§ **About this task**: From the entries below, extract every line that includes the word "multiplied".

** Opening Dataset extract block **

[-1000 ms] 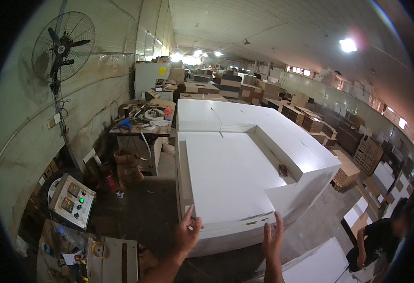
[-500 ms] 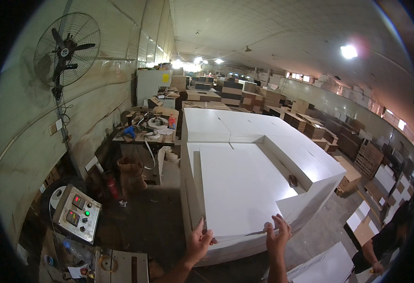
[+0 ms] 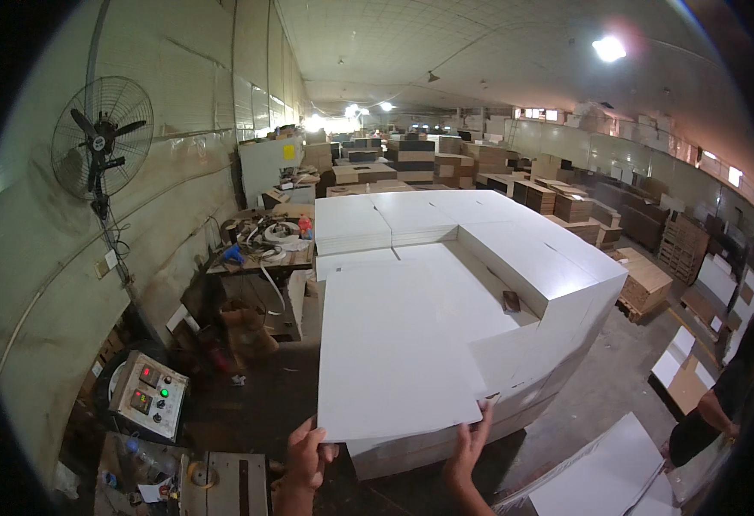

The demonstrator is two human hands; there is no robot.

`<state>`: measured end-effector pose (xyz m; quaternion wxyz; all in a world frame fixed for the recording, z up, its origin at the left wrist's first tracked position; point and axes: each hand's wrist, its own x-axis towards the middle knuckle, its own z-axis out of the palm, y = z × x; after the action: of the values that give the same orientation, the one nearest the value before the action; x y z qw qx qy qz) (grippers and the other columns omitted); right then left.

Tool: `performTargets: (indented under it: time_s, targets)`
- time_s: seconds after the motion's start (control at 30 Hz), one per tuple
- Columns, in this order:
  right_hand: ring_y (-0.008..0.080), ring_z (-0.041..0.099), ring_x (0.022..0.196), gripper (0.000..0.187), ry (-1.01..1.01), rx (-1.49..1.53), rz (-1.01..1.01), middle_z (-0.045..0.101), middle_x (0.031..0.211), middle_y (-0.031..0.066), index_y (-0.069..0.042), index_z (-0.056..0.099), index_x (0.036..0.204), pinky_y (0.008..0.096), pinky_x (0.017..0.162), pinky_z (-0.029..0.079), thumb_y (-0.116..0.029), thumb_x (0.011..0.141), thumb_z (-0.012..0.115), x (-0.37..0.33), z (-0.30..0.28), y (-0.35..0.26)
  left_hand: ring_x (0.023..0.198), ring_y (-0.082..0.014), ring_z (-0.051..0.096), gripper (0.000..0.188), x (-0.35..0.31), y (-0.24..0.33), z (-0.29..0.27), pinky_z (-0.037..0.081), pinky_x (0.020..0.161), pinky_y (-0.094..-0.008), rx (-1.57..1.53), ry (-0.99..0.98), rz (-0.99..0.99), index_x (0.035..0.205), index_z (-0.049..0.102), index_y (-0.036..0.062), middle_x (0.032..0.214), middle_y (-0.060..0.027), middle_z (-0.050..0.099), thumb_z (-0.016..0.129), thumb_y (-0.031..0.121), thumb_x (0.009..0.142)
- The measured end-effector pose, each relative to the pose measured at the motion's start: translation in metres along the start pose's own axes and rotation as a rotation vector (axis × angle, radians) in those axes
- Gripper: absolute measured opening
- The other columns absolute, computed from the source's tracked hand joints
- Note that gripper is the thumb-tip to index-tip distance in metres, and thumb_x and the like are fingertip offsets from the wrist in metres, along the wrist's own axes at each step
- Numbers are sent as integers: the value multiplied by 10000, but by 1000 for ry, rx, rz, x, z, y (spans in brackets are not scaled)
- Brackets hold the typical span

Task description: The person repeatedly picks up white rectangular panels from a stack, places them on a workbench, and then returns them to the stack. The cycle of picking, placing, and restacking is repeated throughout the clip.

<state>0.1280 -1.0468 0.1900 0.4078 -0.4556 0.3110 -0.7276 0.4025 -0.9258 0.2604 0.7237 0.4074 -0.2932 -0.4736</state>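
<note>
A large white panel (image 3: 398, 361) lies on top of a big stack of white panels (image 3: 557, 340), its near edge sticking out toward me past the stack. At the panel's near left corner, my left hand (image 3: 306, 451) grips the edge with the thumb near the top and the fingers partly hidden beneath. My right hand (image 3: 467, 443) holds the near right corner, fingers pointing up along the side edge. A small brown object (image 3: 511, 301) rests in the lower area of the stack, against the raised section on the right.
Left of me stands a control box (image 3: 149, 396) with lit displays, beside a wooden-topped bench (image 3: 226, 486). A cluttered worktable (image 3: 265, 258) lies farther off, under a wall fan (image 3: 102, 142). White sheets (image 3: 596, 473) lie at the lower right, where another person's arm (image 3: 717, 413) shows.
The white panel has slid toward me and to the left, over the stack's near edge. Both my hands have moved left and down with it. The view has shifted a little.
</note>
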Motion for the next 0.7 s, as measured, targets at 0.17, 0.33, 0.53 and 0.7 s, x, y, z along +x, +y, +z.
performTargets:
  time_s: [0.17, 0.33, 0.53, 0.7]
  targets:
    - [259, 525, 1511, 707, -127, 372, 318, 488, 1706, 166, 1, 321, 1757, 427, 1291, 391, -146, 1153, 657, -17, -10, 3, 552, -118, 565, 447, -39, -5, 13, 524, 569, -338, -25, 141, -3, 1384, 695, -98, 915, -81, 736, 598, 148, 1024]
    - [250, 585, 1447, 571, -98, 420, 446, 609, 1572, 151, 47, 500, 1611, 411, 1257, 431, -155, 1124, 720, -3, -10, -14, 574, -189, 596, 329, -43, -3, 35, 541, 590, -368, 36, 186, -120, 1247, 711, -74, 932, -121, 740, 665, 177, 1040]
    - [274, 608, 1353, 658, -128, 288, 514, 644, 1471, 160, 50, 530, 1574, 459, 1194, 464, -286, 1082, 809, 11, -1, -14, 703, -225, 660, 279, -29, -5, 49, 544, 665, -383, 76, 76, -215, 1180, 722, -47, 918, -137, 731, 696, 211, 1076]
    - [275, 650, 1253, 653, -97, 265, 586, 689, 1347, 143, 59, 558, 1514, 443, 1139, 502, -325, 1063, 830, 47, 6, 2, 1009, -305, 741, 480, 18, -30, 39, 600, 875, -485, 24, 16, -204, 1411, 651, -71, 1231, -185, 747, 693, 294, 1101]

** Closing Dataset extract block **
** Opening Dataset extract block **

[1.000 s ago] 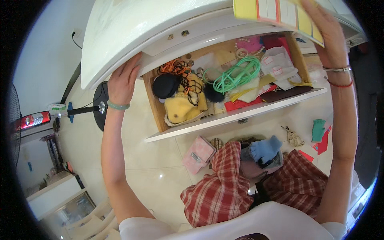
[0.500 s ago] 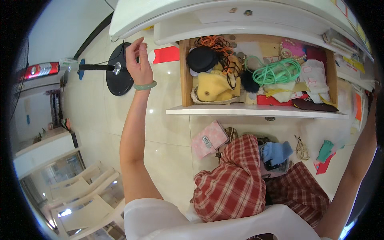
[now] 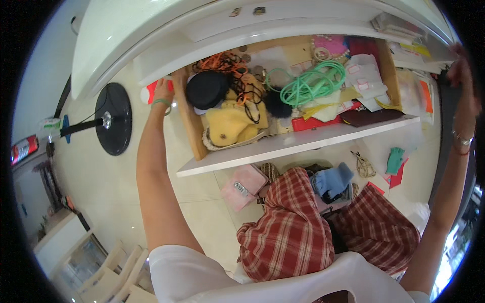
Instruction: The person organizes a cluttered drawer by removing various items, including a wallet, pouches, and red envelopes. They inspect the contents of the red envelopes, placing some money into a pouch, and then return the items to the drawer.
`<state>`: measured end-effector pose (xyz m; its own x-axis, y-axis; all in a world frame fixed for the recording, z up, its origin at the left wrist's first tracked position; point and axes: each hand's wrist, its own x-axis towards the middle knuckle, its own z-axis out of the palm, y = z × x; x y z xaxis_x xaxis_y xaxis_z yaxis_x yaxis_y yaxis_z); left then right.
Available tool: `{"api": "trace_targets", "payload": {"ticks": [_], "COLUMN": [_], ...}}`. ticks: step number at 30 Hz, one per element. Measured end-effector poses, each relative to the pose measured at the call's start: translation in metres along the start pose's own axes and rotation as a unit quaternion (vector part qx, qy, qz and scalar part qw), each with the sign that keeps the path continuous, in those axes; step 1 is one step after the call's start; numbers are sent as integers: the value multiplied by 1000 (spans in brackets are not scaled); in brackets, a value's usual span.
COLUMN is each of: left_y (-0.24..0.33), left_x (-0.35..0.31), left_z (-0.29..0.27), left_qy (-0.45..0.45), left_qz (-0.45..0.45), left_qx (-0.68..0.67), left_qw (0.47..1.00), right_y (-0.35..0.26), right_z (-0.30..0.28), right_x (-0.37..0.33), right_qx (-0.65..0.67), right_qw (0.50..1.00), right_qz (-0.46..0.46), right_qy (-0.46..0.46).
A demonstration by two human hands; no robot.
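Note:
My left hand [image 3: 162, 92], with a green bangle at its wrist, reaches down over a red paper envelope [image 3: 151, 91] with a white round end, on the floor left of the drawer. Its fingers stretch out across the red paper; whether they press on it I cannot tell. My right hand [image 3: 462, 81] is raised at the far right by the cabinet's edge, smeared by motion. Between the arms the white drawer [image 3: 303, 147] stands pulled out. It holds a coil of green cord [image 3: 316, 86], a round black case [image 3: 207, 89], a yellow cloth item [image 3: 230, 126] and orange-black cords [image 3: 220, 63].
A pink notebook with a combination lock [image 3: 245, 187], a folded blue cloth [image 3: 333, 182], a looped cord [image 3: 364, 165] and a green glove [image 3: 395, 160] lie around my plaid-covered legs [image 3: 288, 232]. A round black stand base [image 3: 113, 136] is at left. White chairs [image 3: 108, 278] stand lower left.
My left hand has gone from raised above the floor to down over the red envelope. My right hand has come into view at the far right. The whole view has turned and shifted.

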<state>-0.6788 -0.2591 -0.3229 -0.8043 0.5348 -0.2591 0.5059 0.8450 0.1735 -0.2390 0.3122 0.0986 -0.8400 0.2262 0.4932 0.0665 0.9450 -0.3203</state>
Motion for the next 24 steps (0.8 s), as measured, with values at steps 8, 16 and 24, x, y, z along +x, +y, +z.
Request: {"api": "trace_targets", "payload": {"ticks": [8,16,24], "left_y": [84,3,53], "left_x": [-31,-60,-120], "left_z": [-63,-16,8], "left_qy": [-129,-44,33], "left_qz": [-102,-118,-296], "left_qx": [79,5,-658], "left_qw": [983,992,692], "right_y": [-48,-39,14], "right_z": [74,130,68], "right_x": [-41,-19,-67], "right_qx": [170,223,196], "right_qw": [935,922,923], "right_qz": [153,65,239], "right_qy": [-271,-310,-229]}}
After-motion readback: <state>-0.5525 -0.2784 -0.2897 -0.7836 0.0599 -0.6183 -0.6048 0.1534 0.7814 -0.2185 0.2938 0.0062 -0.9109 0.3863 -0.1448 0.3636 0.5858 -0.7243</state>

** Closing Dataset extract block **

§ **Answer area**:
- Numbers are sent as integers: the value multiplied by 10000, but by 1000 for ry, rx, rz, x, z, y (spans in brackets are not scaled)
Available tool: `{"api": "trace_targets", "payload": {"ticks": [_], "COLUMN": [_], ...}}`. ticks: step number at 30 Hz, one per element. Measured end-effector poses, each relative to the pose measured at the call's start: translation in metres along the start pose's own axes and rotation as a unit quaternion (vector part qx, qy, qz and scalar part qw), each with the sign that keeps the path continuous, in those axes; step 1 is one step after the call's start; numbers are sent as integers: the value multiplied by 1000 (spans in brackets are not scaled); in brackets, a value's usual span.

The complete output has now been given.